Tremont wusste all dies, weil sein scharfer Verstand automatisch wichtige Fakten herausfilterte und speicherte. Ihm war der Adirondack-Nationalpark nicht nur deshalb wichtig, weil es sich um ein faszinierendes naturbelassenes Waldgebiet handelte, sondern auch, weil die Gegend nur spärlich besiedelt war. Eine der Geschichten, die er gerne seinen Gästen am Kamin erzählte, handelte vom Chef der Steuerbehörde eines Bundesstaates, der hier ein Sommerhaus gekauft hatte und der Meinung war, dass der Steuerbescheid des Countys zu hoch ausgefallen sei. Er ging der Sache nach und fand im Verlauf seiner Untersuchungen heraus - an dieser Stelle lachte Tremont immer herzhaft -, dass Steuerinspektoren in massive Korruptionsvorfälle verstrickt waren. Er erreichte, dass die zwielichtigen Gestalten angeklagt wurden, aber man brachte keine Jury zusammen. Warum? In diesem County gab es nur wenige permanente Bewohner und die waren entweder selbst in die Korruptionsaffäre verstrickt oder Verwandte der Angeklagten.

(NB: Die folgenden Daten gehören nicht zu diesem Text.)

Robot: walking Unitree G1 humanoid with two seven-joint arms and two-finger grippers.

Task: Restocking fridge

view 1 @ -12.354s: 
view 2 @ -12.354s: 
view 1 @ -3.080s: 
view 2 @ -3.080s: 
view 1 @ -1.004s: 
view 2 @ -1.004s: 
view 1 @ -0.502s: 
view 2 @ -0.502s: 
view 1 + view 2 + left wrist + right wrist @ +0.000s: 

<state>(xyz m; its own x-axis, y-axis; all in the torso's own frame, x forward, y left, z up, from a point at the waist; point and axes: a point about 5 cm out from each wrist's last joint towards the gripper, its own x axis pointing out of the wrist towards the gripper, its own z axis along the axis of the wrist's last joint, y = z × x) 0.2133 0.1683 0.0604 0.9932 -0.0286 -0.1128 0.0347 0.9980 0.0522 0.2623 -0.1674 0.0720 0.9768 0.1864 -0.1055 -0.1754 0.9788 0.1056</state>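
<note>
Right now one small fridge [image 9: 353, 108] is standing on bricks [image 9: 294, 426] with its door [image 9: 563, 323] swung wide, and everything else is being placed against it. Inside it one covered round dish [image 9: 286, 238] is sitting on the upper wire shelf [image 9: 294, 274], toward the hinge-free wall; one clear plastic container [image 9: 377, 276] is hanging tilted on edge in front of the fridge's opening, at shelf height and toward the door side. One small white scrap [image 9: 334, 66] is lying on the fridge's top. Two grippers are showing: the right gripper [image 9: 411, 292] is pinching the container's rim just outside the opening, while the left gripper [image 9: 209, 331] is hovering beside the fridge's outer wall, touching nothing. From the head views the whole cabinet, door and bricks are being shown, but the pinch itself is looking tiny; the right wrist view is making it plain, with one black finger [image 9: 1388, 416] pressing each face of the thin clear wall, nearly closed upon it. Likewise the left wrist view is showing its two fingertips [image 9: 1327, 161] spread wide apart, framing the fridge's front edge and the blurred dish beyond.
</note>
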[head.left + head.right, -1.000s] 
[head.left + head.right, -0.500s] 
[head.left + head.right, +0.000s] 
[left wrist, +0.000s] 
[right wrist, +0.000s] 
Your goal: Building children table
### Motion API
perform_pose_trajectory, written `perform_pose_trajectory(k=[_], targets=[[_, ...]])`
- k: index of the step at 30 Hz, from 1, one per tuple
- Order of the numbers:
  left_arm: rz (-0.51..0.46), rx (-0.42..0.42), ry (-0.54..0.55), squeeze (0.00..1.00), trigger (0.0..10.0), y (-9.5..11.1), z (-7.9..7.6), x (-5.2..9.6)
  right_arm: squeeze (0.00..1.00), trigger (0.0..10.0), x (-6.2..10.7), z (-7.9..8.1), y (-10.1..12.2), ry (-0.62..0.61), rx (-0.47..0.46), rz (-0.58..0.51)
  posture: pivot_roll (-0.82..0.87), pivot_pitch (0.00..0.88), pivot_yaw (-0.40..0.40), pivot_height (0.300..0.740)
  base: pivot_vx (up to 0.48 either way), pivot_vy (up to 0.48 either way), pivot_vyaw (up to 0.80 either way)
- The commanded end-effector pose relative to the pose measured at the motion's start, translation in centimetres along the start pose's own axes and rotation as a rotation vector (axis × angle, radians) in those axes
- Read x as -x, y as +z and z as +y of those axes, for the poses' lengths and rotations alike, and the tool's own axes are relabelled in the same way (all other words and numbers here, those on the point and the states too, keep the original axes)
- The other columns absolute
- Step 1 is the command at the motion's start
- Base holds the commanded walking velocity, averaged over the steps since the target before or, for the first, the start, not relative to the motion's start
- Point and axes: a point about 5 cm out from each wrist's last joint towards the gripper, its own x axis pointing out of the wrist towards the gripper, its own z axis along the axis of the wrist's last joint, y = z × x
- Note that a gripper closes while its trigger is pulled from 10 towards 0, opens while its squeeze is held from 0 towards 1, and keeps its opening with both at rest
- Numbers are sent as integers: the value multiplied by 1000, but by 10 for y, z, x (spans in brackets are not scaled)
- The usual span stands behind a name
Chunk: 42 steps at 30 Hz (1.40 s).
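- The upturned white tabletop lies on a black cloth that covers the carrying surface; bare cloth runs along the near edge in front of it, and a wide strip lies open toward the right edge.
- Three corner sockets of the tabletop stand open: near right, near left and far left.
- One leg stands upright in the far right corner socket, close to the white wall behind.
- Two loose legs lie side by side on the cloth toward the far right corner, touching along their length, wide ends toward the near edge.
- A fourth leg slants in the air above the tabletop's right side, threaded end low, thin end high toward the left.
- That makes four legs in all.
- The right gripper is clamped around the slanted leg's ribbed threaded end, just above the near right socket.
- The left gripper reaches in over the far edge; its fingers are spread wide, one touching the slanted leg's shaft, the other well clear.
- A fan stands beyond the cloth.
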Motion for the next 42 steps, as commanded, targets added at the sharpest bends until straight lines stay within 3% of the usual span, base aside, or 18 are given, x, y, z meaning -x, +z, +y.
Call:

Tremont lächelte. Die Abgeschiedenheit und die Korruption machten das bewaldete Land für ihn zum vollkommenen Paradies. Vor zehn Jahren hatte er den Umzug von Blanchard Pharmaceuticals in einen Gebäudekomplex aus roten Backsteinen veranlasst, der auf seine Anweisungen hin im Wald in der Nähe des Dorfs Long Lake errichtet worden war. Zur selben Zeit hatte er ein abgelegenes Haus am nahe gelegenen Lake Magua zu seinem Hauptwohnsitz erkoren.
Während die Sonne wie eine feurige, orangefarbene Scheibe hinter den Kiefern, den Laubbäumen und den gezackten Berggipfeln unterging, stand Tremont auf der überdachten Veranda im ersten Stock seines Hauses. Er genoss seinen Reichtum, seine Macht und seinen guten Geschmack, von denen dieser Blick, sein Haus und sein Lebensstil Zeugnis ablegten.